*** Extracted material Section Begins ***

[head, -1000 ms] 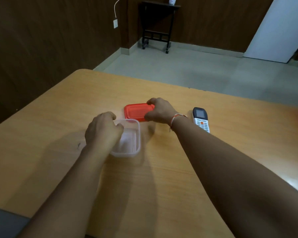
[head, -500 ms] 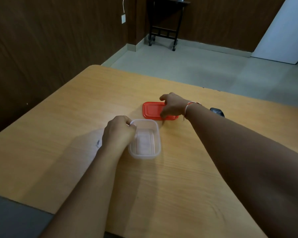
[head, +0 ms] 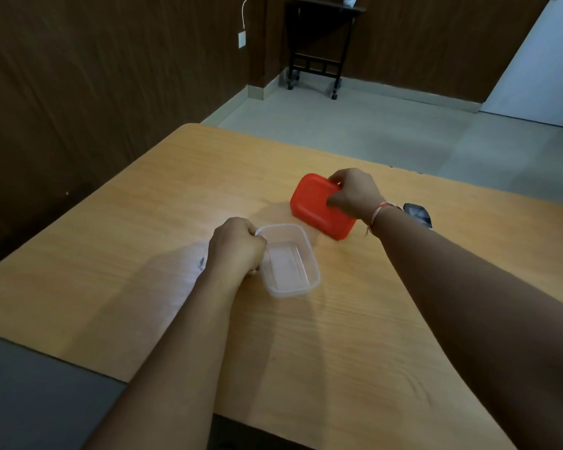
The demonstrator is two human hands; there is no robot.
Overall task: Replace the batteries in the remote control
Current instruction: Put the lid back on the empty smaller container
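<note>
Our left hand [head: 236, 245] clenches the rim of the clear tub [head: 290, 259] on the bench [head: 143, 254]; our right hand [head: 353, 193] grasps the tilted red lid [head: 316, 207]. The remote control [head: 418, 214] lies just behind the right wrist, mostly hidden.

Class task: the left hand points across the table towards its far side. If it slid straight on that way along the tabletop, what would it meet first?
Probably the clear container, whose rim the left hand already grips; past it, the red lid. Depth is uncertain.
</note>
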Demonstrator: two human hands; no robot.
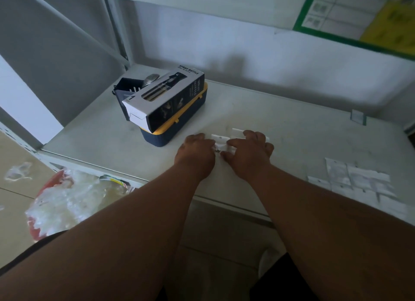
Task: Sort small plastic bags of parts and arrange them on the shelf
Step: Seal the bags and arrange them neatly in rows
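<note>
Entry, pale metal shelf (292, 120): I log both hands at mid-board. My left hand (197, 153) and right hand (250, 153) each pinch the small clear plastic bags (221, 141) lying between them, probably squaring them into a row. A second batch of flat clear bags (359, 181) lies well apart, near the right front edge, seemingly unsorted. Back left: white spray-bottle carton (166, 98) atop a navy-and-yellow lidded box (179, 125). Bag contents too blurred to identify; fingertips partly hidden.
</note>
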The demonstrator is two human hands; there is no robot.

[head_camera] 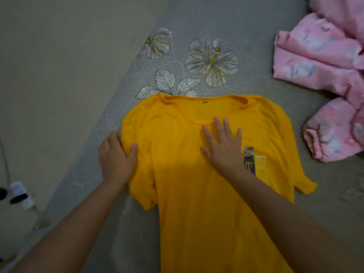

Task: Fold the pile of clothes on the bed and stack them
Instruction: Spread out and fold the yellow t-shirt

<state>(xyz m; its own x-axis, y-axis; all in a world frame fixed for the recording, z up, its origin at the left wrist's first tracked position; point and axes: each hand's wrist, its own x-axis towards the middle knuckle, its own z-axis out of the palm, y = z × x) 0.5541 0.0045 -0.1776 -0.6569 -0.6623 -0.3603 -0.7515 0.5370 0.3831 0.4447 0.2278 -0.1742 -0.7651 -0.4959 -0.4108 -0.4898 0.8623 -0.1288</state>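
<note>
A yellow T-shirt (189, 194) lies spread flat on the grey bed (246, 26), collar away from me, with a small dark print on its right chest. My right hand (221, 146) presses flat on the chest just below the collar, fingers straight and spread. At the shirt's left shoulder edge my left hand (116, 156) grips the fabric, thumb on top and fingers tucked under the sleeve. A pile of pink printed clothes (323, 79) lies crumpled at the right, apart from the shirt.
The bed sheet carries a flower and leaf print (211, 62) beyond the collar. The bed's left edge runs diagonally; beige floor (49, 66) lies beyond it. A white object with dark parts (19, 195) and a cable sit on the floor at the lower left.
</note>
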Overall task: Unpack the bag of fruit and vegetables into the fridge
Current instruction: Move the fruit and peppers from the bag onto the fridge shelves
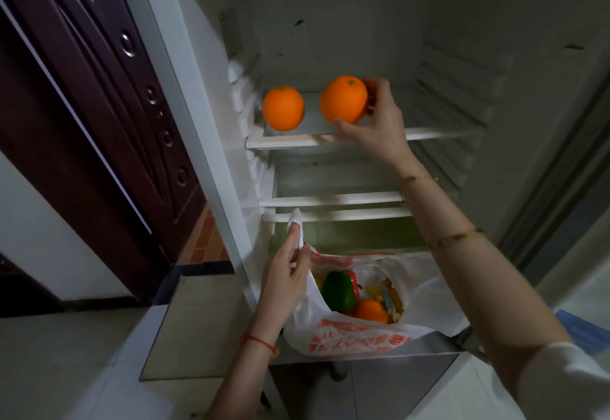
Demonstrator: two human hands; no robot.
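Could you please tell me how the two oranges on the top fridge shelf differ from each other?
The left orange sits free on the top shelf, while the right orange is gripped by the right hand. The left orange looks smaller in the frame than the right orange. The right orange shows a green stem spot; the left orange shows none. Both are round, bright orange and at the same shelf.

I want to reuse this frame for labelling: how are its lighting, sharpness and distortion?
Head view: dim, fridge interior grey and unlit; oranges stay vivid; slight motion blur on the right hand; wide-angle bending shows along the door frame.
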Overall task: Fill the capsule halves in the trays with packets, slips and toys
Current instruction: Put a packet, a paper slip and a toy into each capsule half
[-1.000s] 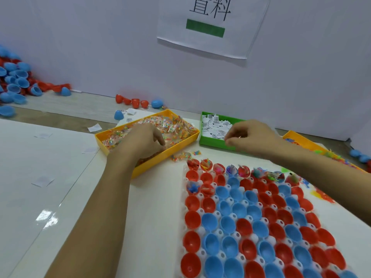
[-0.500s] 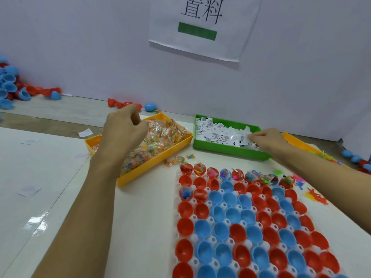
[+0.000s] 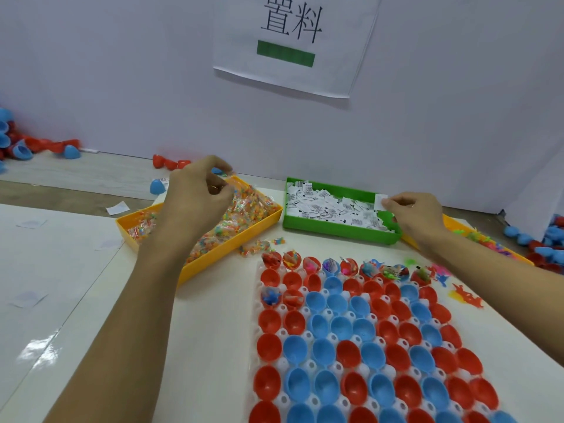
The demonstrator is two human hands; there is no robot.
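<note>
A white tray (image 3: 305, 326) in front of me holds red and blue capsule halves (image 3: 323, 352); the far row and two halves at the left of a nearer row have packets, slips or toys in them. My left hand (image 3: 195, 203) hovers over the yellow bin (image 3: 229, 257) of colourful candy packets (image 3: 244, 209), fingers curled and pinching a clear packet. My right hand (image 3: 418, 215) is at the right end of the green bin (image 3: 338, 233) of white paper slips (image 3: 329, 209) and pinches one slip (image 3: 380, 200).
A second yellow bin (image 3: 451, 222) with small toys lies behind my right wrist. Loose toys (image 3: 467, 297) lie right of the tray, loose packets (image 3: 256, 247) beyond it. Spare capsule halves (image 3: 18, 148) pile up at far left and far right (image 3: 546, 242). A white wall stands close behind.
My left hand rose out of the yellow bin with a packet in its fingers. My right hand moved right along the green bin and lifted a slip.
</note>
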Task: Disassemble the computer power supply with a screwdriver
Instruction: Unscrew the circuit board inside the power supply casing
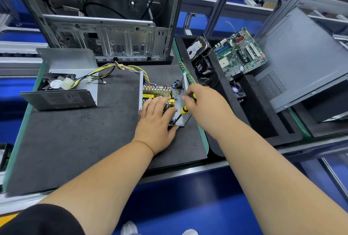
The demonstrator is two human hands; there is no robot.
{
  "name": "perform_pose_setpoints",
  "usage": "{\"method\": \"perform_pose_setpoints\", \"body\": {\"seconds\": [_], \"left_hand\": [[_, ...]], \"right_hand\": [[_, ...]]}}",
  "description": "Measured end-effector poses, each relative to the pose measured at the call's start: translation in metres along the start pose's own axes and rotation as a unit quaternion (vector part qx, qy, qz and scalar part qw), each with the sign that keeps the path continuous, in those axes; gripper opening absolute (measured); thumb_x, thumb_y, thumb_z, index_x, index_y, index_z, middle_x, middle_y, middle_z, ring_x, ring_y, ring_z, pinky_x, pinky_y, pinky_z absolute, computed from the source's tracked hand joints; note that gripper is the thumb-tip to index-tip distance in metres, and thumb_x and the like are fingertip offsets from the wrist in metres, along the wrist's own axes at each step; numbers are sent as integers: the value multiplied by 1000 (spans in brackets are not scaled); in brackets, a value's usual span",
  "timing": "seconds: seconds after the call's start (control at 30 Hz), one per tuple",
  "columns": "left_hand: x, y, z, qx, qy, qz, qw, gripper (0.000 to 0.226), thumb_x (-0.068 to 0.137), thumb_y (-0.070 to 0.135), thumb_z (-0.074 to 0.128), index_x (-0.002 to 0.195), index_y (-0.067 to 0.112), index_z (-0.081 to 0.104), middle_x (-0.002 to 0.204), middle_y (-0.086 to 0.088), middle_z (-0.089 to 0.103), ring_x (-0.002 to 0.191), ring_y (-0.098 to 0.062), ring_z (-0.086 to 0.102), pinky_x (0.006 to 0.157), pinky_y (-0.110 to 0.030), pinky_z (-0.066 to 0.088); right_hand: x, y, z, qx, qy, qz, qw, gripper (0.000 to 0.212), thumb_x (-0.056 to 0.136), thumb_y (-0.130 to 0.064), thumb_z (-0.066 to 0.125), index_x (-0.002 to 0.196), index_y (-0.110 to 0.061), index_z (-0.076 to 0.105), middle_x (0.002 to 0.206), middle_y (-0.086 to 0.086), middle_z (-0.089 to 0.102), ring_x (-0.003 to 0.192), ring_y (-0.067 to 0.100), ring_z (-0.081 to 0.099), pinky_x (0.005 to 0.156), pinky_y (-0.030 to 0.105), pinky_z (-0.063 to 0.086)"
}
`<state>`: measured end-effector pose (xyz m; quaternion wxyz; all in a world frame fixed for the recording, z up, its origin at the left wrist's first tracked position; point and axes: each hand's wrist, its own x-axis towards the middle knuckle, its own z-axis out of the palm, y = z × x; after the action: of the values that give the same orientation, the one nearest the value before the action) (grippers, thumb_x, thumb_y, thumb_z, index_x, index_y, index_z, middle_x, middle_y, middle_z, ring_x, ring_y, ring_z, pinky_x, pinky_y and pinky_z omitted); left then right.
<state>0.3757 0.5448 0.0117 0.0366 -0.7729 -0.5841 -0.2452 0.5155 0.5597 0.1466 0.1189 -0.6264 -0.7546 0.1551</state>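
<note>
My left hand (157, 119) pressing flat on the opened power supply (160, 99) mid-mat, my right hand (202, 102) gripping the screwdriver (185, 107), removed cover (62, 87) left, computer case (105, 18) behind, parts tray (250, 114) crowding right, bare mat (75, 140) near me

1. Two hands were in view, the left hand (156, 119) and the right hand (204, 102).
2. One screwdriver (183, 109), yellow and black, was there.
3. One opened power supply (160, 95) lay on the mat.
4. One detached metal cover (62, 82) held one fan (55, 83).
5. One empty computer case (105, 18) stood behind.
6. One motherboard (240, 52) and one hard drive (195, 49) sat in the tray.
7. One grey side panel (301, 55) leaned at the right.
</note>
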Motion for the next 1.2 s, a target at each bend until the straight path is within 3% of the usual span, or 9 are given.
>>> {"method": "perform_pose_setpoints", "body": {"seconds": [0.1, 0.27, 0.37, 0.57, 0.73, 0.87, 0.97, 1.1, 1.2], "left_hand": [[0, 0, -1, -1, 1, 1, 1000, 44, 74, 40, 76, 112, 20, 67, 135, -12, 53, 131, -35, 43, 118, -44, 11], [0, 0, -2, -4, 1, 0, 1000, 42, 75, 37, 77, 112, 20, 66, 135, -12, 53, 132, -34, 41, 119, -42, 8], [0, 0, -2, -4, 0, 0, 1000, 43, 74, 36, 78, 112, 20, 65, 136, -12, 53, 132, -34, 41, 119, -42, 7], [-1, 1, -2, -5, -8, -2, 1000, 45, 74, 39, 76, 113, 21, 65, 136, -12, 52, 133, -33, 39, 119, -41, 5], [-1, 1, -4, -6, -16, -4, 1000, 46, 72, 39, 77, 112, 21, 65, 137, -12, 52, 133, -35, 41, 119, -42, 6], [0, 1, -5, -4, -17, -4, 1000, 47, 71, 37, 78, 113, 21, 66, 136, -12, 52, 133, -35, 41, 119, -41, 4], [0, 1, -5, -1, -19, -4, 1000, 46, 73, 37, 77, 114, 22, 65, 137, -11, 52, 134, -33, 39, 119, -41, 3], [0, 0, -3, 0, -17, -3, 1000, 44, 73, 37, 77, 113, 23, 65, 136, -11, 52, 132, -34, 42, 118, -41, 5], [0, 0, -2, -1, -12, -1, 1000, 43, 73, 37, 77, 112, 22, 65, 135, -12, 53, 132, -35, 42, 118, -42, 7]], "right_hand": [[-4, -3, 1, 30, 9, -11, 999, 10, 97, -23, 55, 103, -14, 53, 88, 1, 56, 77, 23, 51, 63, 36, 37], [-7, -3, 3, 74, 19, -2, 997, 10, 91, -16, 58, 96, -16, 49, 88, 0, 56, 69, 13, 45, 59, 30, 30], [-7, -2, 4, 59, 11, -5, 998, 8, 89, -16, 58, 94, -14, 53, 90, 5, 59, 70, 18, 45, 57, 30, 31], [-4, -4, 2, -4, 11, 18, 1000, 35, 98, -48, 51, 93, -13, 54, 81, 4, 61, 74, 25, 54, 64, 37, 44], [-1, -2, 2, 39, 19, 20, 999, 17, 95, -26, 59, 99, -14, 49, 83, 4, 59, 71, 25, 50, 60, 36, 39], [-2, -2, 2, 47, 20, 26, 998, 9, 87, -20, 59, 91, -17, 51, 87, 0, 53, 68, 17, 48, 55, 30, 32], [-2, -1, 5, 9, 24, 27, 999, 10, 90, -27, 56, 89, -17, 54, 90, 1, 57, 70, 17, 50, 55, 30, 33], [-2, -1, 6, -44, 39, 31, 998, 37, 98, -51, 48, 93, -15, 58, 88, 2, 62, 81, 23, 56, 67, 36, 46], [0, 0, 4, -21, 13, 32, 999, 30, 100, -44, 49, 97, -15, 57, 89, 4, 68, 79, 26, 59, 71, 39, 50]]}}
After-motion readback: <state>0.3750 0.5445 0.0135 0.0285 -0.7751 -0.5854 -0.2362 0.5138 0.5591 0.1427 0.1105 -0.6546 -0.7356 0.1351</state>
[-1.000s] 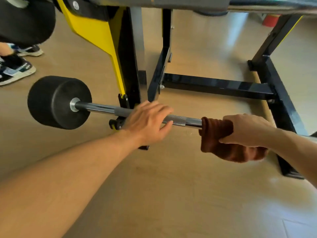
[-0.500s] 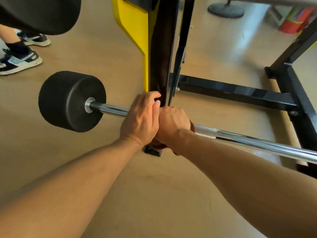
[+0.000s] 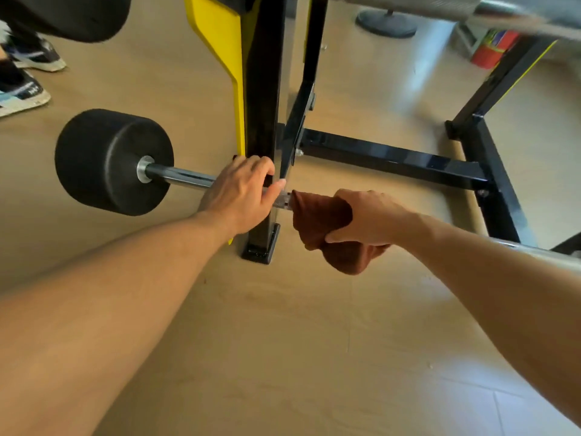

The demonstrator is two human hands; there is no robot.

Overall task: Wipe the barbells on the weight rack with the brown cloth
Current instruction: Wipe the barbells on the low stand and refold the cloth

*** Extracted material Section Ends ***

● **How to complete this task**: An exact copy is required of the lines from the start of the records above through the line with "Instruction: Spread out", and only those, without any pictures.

● **Worked solution**:
[head, -1000 ms] 
[head, -500 ms] 
[head, +0 ms] 
The demonstrator is two human hands; there is no robot.
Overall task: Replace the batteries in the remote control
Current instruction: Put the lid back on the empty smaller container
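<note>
Our left hand [head: 236, 245] clenches the rim of the clear tub [head: 290, 259] on the bench [head: 143, 254]; our right hand [head: 353, 193] grasps the tilted red lid [head: 316, 207]. The remote control [head: 418, 214] lies just behind the right wrist, mostly hidden.

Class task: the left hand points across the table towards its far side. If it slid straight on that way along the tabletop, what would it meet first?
Probably the clear container, whose rim the left hand already grips; past it, the red lid. Depth is uncertain.
</note>
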Demonstrator: two human hands; no robot.
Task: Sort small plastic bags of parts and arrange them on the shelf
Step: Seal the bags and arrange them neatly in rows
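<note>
Entry, pale metal shelf (292, 120): I log both hands at mid-board. My left hand (197, 153) and right hand (250, 153) each pinch the small clear plastic bags (221, 141) lying between them, probably squaring them into a row. A second batch of flat clear bags (359, 181) lies well apart, near the right front edge, seemingly unsorted. Back left: white spray-bottle carton (166, 98) atop a navy-and-yellow lidded box (179, 125). Bag contents too blurred to identify; fingertips partly hidden.
</note>
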The demonstrator is two human hands; there is no robot.

[head_camera] 

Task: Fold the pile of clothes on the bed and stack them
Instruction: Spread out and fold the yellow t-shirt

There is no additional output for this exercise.